Wetboek-online maakt gebruik van cookies. sluiten
bladeren
zoeken

Jurisprudentie

BH2198

Datum uitspraak2009-07-07
Datum gepubliceerd2009-07-09
RechtsgebiedStraf
Soort ProcedureCassatie
Instantie naamHoge Raad
Zaaknummers07/12511
Statusgepubliceerd


Indicatie

Er zijn niet binnen de bij de wet gestelde termijn middelen ingediend door een raadsman zodat verdachte ex art. 437.2 Sv niet in zijn beroep kan worden ontvangen.


Conclusie anoniem

Nr. 07/12511 Mr. Bleichrodt Zitting 3 februari 2009 Conclusie inzake: [Verdachte 5] 1. Het Gerechtshof te Amsterdam heeft bij arrest van 13 juli 2007 de verdachte ter zake van 1. "deelneming aan een organisatie die tot oogmerk heeft het plegen van misdrijven" en 2. "medeplegen van opzettelijk een bij de Belastingwet voorziene aangifte onjuist doen, terwijl daarvan het gevolg zou kunnen zijn dat te weinig belasting zou kunnen worden geheven, meermalen gepleegd" veroordeeld tot een gevangenisstraf van 34 maanden. 2. Verdachte heeft tijdig beroep in cassatie doen instellen. Hoewel de aanzegging als bedoeld in artikel 435, eerste lid, Sv geldig is betekend, heeft zich in cassatie namens verdachte geen raadsman gesteld en zijn namens verdachte geen middelen van cassatie voorgesteld.(1) 3. Ingevolge artikel 437, tweede lid, Sv dient op straffe van niet-ontvankelijkheid binnen twee maanden na de betekening van genoemde aanzegging door een raadsman een schriftuur houdende middelen van cassatie te zijn ingediend.
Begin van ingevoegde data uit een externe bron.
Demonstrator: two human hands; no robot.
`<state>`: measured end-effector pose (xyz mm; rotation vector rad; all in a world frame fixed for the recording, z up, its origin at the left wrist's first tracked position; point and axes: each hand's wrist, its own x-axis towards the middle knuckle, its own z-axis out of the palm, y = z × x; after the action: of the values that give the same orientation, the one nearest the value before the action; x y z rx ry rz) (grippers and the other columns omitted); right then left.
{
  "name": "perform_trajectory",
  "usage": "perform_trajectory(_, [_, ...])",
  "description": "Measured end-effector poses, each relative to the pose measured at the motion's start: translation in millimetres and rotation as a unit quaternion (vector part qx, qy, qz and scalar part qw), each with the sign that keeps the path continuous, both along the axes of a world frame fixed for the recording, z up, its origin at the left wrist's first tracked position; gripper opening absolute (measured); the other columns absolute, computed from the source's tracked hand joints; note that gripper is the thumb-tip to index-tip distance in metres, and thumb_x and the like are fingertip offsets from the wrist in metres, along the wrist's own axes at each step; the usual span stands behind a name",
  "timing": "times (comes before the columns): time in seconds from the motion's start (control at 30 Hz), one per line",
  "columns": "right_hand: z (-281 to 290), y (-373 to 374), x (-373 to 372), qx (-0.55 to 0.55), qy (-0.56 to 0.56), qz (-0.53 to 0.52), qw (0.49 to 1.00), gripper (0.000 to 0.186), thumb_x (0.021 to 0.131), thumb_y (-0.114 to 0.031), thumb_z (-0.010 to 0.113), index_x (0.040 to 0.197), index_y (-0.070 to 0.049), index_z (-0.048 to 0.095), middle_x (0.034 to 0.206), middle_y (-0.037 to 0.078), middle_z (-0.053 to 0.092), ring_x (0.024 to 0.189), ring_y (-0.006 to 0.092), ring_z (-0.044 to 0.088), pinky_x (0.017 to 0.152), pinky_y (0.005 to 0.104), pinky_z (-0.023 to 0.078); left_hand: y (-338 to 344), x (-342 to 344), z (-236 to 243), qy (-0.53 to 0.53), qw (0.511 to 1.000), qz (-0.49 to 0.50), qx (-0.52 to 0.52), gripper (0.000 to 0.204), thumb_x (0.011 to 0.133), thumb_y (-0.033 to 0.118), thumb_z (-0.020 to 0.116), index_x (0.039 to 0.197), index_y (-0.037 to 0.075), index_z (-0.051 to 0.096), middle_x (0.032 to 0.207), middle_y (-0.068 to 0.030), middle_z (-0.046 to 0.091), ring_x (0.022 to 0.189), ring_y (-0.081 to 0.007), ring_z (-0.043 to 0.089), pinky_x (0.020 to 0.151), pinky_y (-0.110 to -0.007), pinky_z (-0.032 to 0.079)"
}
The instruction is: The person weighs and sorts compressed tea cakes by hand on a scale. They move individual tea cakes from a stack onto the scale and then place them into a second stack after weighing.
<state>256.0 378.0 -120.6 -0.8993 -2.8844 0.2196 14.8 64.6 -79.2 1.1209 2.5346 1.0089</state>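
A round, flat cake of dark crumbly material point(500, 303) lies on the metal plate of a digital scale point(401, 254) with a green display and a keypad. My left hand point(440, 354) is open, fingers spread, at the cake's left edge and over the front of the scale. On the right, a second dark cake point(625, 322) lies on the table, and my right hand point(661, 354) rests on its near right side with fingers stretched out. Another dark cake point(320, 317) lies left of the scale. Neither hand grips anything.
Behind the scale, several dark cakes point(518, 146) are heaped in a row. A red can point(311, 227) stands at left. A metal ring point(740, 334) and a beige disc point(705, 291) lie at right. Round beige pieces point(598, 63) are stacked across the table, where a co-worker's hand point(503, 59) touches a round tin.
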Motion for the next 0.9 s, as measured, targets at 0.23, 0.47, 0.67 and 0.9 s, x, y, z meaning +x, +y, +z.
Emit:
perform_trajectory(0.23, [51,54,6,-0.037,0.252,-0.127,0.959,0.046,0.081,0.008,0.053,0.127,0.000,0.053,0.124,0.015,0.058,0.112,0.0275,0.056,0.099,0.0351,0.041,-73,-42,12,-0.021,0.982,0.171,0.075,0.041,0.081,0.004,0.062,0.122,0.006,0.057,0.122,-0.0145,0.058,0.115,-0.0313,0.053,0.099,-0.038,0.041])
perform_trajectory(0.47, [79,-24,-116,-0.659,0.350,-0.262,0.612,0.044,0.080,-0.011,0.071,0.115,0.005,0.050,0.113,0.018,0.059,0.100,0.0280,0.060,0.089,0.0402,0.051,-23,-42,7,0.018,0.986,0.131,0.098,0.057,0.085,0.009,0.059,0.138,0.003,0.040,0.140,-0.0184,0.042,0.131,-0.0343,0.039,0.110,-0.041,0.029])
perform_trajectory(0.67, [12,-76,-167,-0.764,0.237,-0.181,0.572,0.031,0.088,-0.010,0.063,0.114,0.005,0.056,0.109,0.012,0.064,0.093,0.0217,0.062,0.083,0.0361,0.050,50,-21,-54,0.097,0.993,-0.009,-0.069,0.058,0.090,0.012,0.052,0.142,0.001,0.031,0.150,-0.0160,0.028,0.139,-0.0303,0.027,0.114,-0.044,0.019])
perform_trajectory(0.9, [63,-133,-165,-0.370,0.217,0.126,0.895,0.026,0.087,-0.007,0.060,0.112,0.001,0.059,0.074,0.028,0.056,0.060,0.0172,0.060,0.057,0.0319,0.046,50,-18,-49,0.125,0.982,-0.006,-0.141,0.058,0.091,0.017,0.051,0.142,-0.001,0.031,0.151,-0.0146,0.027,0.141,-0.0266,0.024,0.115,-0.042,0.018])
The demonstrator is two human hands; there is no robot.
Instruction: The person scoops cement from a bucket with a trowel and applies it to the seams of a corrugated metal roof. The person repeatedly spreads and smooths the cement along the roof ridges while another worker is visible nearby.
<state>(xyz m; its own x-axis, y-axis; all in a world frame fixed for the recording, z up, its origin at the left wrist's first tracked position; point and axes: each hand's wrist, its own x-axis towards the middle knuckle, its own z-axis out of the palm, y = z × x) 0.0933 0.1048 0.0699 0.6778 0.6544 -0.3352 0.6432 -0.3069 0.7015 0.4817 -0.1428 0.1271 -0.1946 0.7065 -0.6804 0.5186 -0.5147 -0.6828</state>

Nu bij de Hoge Raad niet tijdig een schriftuur is ingediend dient verdachte in zijn cassatieberoep niet-ontvankelijk te worden verklaard. 4. Deze conclusie strekt tot niet-ontvankelijkverklaring van verdachte in zijn beroep. De Procureur-Generaal bij de Hoge Raad der Nederlanden 1 Deze zaak hangt samen met de onder nr. 07/12527 tegen [verdachte 6], de onder nr. 07/12103 tegen [verdachte 1], de onder nr. 07/12480 tegen [verdachte 4], de onder nr. 07/12489 tegen [verdachte 2], de onder nr. 07/10668 tegen [verdachte 7] en de onder nr. 07/12509 tegen [verdachte 3] aanhangige zaken, in welke zaken ik vandaag ook concludeer.


Uitspraak

7 juli 2009 Strafkamer Nr. 07/12511 Hoge Raad der Nederlanden Arrest op het beroep in cassatie tegen een arrest van het Gerechtshof te Amsterdam van 13 juli 2007, nummer 23/001836-04, in de strafzaak tegen: [Verdachte 5], geboren te [geboorteplaats] op [geboortedatum] 1946, wonende te [woonplaats]. 1. Geding in cassatie Het beroep is ingesteld door de verdachte. Middelen van cassatie zijn namens deze niet voorgesteld. De waarnemend Advocaat-Generaal Bleichrodt heeft geconcludeerd dat de verdachte niet-ontvankelijk zal worden verklaard in het beroep. 2. Beoordeling van de ontvankelijkheid van het beroep Nu de verdachte niet binnen de bij de wet gestelde termijn bij de Hoge Raad door een raadsman een schriftuur houdende middelen van cassatie heeft doen indienen, is niet in acht genomen het voorschrift van art. 437, tweede lid, Sv, zodat de verdachte in het beroep niet kan worden ontvangen. 3. Beslissing De Hoge Raad verklaart de verdachte niet-ontvankelijk in het beroep. Dit arrest is gewezen door de vice-president F.H. Koster als voorzitter, en de raadsheren J.W. Ilsink en M.A. Loth, in bijzijn van de waarnemend griffier J.D.M. Hart, en uitgesproken op 7 juli 2009.